Opini

no image

Sentralisasi Lembaga Ristek dan Keunggulan Bangsa

03 March 2022
Oleh : Sofian Effendi
Unduh PDF


Kelembagaan BRIN perlu disempurnakan dengan meningkatkan status Dewan Pengarah untuk membantu Kepala dalam menyusun kebijakan dan penyelenggaraan tupoksinya. Pengembangan sains, teknologi, dan inovasi ini menentukan maju

Menurut jasa langganan koran dan majalah digital yang berbasis di Vancouver, PressReader.com, pada Januari 2022 ada 6.813 tulisan di media cetak dan digital Indonesia yang membahas pengaruh integrasi lembaga ristek ke dalam BRIN.

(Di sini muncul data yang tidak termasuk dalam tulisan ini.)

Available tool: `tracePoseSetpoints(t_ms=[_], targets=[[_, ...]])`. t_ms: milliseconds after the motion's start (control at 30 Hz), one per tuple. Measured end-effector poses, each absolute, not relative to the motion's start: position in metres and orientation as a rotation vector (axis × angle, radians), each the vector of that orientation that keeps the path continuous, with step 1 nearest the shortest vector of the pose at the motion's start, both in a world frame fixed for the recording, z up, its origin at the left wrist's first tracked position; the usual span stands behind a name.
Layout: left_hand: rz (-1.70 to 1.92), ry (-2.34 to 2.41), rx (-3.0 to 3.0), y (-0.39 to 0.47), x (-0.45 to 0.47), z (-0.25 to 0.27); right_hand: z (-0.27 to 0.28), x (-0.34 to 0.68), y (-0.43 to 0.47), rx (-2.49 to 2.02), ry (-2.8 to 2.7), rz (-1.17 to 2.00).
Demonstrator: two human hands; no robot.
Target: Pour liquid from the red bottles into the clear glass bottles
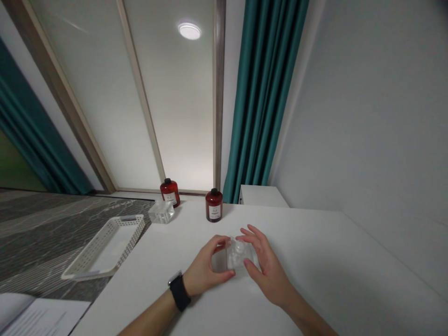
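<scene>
A clear, squarish container [234, 254] with a rounded transparent part on top sits on the white table between my two hands. My left hand [207, 267], with a black watch on its wrist, curls around the container's left side, thumb at the near edge and fingers at the far edge. On the other side, my right hand [264, 263] has its fingers spread, its index finger and thumb close to the rounded part. Whether those fingertips touch it I cannot tell.
Beyond my hands stand a red-brown bottle [214, 205] and another red bottle [170, 192], beside a clear block-like container [161, 212]. A white perforated basket [119, 261] lies left of the white table [168, 252]. An open book [45, 317] is at lower left.
</scene>
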State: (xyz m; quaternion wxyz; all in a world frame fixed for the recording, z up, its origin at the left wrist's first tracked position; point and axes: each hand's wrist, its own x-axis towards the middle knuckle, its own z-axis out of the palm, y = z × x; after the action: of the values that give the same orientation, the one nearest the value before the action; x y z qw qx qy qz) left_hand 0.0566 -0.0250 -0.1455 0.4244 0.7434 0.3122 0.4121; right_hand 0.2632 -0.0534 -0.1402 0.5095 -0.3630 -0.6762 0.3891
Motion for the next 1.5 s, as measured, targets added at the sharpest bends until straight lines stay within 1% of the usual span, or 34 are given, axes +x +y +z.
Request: tracePoseSetpoints(t_ms=[167, 400, 600, 833, 1033, 1267, 1500], targets=[[1.001, 0.862, 1.883, -0.025, 0.057, -0.146, -0.146, 0.264, -0.051, -0.897, -1.603, 0.916], [0.99, 0.796, 1.812, -0.026, 0.059, -0.145, -0.151, 0.262, -0.048, -0.916, -1.571, 0.964], [0.923, 0.93, 1.901, -0.026, 0.06, -0.145, -0.153, 0.257, -0.047, -1.073, -1.51, 0.972], [0.918, 0.858, 1.83, -0.024, 0.059, -0.148, -0.149, 0.263, -0.046, -0.923, -1.582, 1.114], [0.893, 0.843, 1.929, -0.023, 0.058, -0.149, -0.159, 0.262, -0.043, -1.039, -1.561, 1.009], [0.875, 0.864, 1.972, -0.025, 0.057, -0.144, -0.158, 0.261, -0.046, -1.054, -1.615, 0.925], [0.851, 0.895, 1.976, -0.025, 0.057, -0.142, -0.158, 0.261, -0.045, -0.991, -1.619, 0.969]])
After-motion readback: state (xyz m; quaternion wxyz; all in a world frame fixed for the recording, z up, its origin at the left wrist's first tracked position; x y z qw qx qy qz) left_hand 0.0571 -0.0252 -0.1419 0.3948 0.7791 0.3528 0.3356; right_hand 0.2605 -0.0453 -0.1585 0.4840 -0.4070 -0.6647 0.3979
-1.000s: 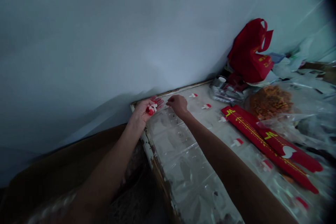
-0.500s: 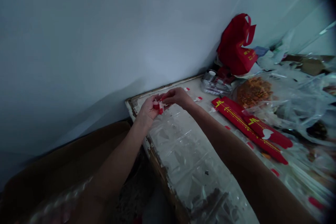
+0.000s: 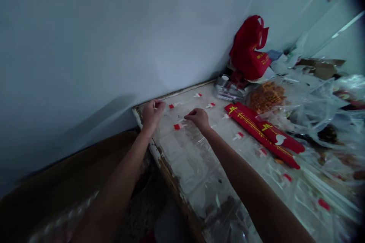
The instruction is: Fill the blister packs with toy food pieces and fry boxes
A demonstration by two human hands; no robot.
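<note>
My left hand (image 3: pixel 154 113) is curled closed above the far left corner of the table. A small white tip shows between its fingers; the rest of what it holds is hidden. My right hand (image 3: pixel 199 117) is in a pinch just right of a small red-and-white piece (image 3: pixel 177 126) lying on clear plastic packaging (image 3: pixel 185 159). Whether its fingertips have anything between them I cannot make out. Another red-and-white piece (image 3: pixel 171 106) lies between the hands, farther back. Several more like it, one of them a red-and-white piece (image 3: pixel 210 105), lie in rows to the right.
Red printed sleeves (image 3: pixel 262 133) lie to the right, beside bags of orange-brown food (image 3: pixel 268 97). A red bag (image 3: pixel 251 49) leans at the wall behind a roll of tape (image 3: pixel 224 79). Left of the worn table edge (image 3: pixel 162 159) stands a brown box (image 3: pixel 71 171).
My left palm, which held red-and-white pieces, has closed and moved left. My right hand has left it and come down nearer the packaging. Pieces my hands covered now show.
</note>
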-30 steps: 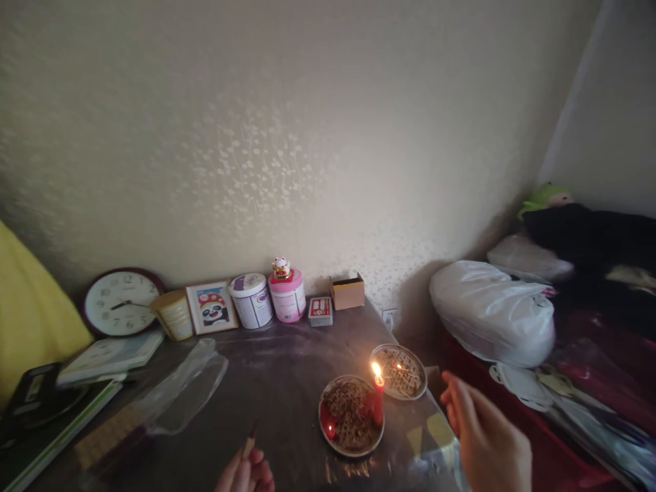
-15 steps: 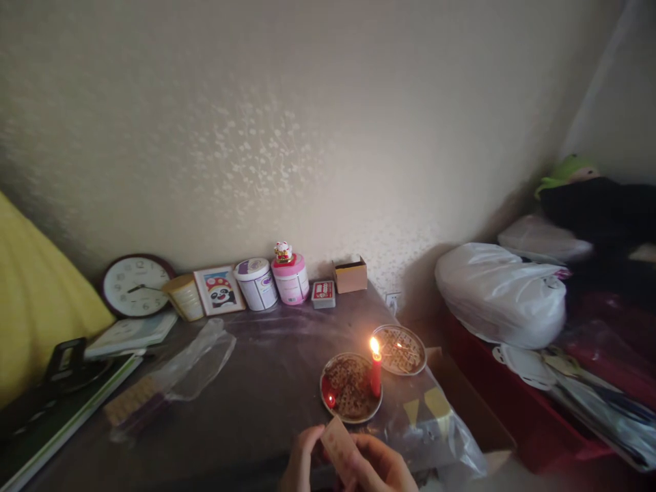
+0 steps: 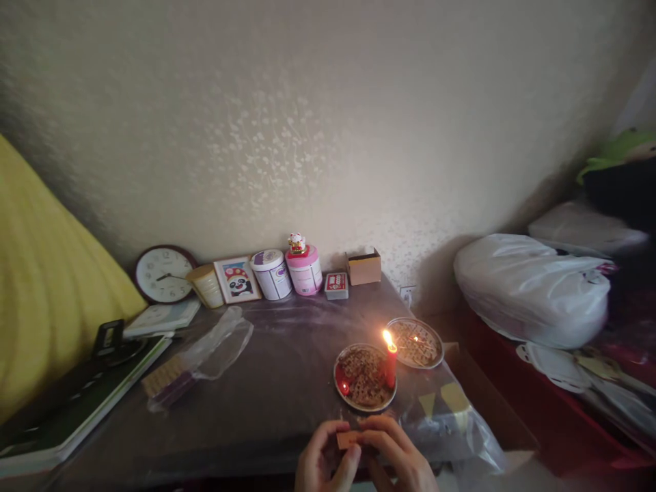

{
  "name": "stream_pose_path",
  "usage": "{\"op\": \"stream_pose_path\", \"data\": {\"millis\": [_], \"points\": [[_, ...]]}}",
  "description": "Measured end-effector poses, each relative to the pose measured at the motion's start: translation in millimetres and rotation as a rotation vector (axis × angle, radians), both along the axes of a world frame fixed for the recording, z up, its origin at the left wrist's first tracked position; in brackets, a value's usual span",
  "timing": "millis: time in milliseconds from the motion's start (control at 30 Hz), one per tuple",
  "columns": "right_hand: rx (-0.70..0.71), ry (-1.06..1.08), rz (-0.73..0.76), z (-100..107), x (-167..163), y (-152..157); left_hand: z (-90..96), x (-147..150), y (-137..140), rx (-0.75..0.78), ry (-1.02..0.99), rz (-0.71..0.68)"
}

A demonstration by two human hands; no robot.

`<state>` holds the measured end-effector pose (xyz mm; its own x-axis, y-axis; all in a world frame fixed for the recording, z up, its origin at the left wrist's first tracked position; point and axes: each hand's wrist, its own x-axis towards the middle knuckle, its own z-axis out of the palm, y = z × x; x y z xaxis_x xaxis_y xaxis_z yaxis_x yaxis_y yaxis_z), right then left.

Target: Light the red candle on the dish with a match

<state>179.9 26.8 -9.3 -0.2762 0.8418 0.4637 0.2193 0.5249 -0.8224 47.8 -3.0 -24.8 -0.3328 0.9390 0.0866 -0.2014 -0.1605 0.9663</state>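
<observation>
My left hand [image 3: 322, 459] and my right hand [image 3: 398, 452] meet at the near edge of the table, fingers closed on a small tan box [image 3: 347, 439] that looks like a matchbox. Fingers and thumbs cover part of it. Just beyond them sits a round plate [image 3: 365, 400] with a brown patterned surface. On its right side stands a lit red candle [image 3: 391, 369], upright, its flame leaning left. A red shiny spot shows at the plate's left. Behind to the right, a second plate [image 3: 417, 359] carries thin sticks and a small bright spot.
Along the wall stand a clock [image 3: 165, 275], a cup [image 3: 206, 285], a panda picture [image 3: 237, 280], two tins [image 3: 271, 277], a card box [image 3: 336, 285] and an open carton [image 3: 364, 268]. A plastic bag [image 3: 225, 345] lies left; white bags [image 3: 533, 290] are piled right.
The small box has tipped from slanting upright to nearly flat between my hands. My left thumb now presses near it. The view has swung a little left, so everything appears further right.
</observation>
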Motion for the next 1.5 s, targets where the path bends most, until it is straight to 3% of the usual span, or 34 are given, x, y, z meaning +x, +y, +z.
{"op": "stream_pose_path", "data": {"millis": [100,267,467,833,1067,1500], "points": [[0.000,0.070,-0.024,-3.4,0.9,2.0,-0.5,-2.9,0.4,0.013,0.031,0.070],[-0.340,0.311,0.020,-6.3,-0.3,6.4,-18.3,-8.2,3.2,0.163,0.330,0.216],[-0.476,0.382,0.025,-11.8,-3.1,7.8,-41.3,-8.8,7.2,0.253,0.483,0.200],[-0.495,0.329,-0.022,0.5,-2.6,7.1,-40.5,-10.5,5.7,0.319,0.663,0.215],[-0.423,0.262,-0.156,-8.7,-5.7,4.6,-33.9,-12.1,5.0,0.396,0.825,0.253],[-0.390,0.122,-0.128,3.5,1.8,4.9,-32.4,-10.1,2.8,0.435,0.874,0.285]]}}
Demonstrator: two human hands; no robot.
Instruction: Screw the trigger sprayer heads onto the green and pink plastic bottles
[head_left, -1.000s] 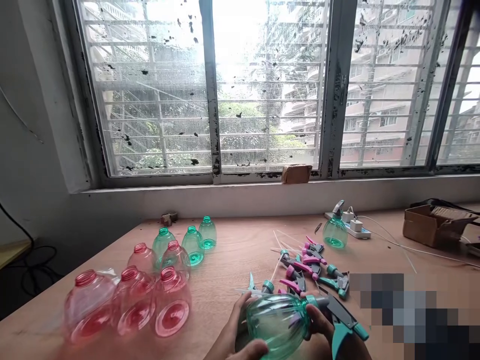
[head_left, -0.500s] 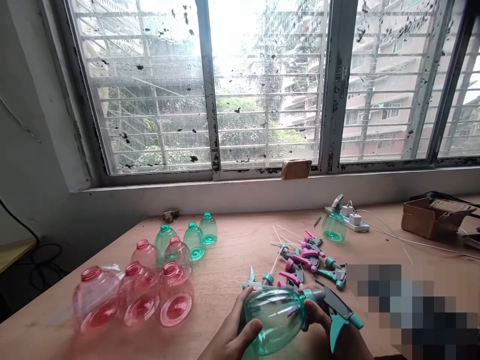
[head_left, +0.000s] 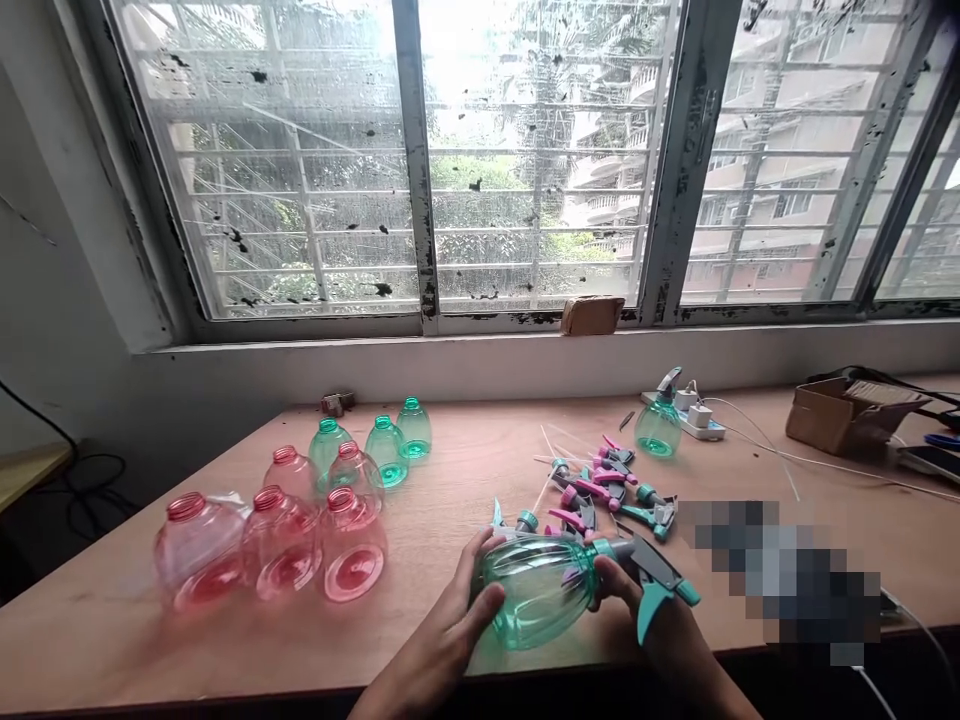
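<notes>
A clear green spray bottle (head_left: 536, 595) lies on its side in the air near the table's front edge, its neck to the right. My left hand (head_left: 461, 610) is wrapped round its base end. Fingers of my right hand (head_left: 619, 585) close round the teal collar where the grey-and-teal trigger sprayer (head_left: 656, 580) meets the neck. The trigger points down. Just behind the bottle lies a pile of loose trigger sprayers (head_left: 600, 490) in pink, grey and teal, with thin white tubes.
Several pink bottles (head_left: 352, 560) and three green bottles (head_left: 386, 450) stand uncapped at the left. A finished-looking green spray bottle (head_left: 658, 430) stands by a power strip (head_left: 701, 425) with plugs. A cardboard box (head_left: 832, 425) sits at the far right. A blurred patch (head_left: 787, 570) hides the right front.
The camera view has tilted slightly downward, so the whole scene sits higher or lower by a little. Both hands keep their hold on the bottle and its sprayer collar.
</notes>
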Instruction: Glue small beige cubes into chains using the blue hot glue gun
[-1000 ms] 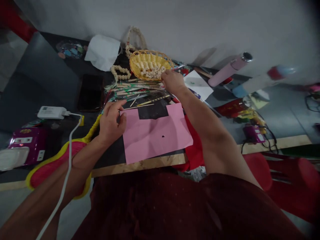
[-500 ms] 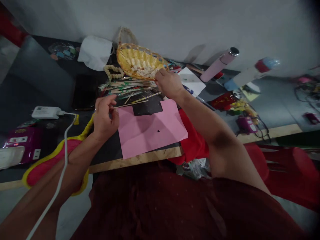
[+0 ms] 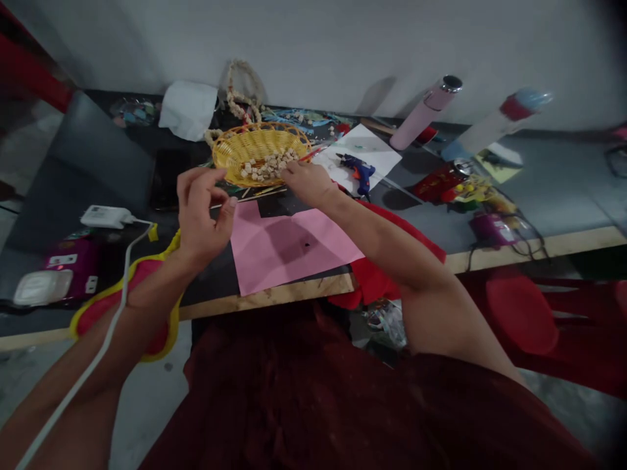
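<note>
A yellow wicker basket (image 3: 235, 147) sits near the back of the table, with small pale chunks (image 3: 267, 168) piled along its near side. My right hand (image 3: 307, 183) is closed at the basket's near right rim, fingertips beside the chunks; the hand covers part of the rim. My left hand (image 3: 203, 209) hovers left of the pink paper (image 3: 274, 251), its fingers curved and apart from the thumb, with nothing visible in it. Thin sticks (image 3: 267, 192) poke out below the basket. The pink paper, notched at its top, lies at the table's front edge.
A blue glue gun (image 3: 360, 173) rests on white paper (image 3: 375, 147). Behind it stands a pink flask (image 3: 426, 114), with a red can (image 3: 443, 179) farther right. Red cloth (image 3: 377, 281) hangs over the edge. A white cable (image 3: 122, 281) crosses my left forearm.
The basket has come down from a tilted, raised position to lie flatter over the sticks, my right hand moving left with it. The glue gun shows more fully. My left hand stays nearly in place.
</note>
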Demonstrator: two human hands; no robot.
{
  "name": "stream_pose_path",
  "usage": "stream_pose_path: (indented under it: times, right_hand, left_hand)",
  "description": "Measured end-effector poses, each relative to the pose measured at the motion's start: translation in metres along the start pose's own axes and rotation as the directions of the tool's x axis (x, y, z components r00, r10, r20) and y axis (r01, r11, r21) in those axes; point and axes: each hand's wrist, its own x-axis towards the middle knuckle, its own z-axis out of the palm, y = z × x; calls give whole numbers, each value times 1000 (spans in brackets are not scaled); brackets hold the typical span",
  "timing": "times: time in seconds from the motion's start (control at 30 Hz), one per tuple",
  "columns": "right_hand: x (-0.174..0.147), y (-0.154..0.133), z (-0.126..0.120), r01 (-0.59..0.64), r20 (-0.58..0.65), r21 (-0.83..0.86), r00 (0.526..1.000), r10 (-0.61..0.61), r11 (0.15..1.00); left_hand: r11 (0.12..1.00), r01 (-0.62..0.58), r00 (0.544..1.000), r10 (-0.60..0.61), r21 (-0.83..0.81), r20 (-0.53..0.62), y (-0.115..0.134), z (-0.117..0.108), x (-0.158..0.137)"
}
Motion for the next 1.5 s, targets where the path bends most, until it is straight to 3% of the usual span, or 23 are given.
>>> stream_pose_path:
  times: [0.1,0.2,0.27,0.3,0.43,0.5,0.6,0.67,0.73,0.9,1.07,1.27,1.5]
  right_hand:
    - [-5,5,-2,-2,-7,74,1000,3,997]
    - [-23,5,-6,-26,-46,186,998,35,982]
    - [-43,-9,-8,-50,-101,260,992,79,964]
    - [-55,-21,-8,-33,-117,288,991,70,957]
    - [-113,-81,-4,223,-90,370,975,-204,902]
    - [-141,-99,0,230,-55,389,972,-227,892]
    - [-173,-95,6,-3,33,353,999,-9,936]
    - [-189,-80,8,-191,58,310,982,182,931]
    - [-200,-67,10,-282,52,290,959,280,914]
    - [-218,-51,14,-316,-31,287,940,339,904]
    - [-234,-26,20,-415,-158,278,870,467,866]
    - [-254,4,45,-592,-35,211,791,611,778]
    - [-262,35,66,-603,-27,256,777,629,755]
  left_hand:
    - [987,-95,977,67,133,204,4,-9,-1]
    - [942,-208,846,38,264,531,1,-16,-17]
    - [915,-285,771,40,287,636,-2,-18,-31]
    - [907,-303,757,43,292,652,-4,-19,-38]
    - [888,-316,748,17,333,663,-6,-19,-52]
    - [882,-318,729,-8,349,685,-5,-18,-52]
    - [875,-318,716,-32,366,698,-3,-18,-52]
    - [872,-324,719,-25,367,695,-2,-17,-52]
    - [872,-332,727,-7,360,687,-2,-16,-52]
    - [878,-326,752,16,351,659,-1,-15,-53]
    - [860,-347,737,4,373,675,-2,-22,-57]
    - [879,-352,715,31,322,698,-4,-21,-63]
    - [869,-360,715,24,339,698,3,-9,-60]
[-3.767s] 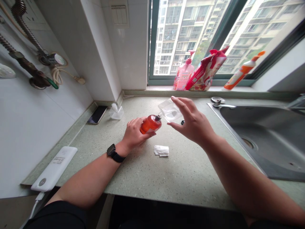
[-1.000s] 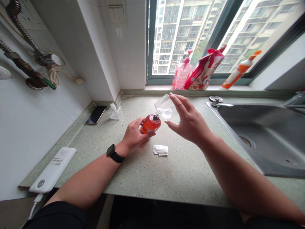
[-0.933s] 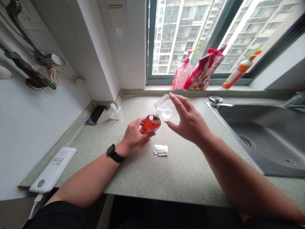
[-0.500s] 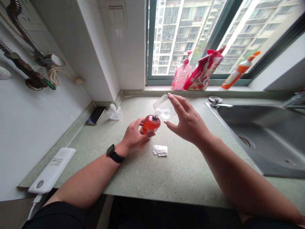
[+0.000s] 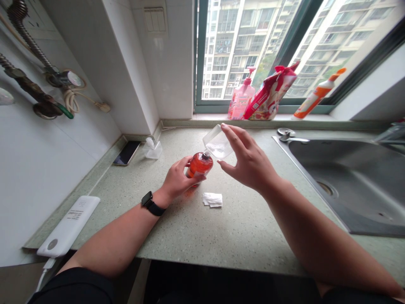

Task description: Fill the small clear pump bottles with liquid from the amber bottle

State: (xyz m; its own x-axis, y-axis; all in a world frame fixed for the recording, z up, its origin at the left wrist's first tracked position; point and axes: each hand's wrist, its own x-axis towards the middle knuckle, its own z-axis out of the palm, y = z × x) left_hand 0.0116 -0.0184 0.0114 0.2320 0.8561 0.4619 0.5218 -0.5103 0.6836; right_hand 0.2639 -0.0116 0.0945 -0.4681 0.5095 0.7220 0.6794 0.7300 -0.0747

Meski diamanatkan UU Nomor 11 tahun 2019 tentang Sistem Nasional Ilmu Pengetahuan dan Teknologi (Sisnas Iptek), sentralisasi dan likuidasi 82 lembaga riset menjadi Badan Riset dan Inovasi Nasional (BRIN) secara top down, sungguh tidak bijaksana. Termasuk sentralisasi Lembaga Eijkman yang bersejarah, akan menimbulkan keresahan, ketidakpastian, bahkan kemunduran pengembangan ilmu pengetahuan dan teknologi kita.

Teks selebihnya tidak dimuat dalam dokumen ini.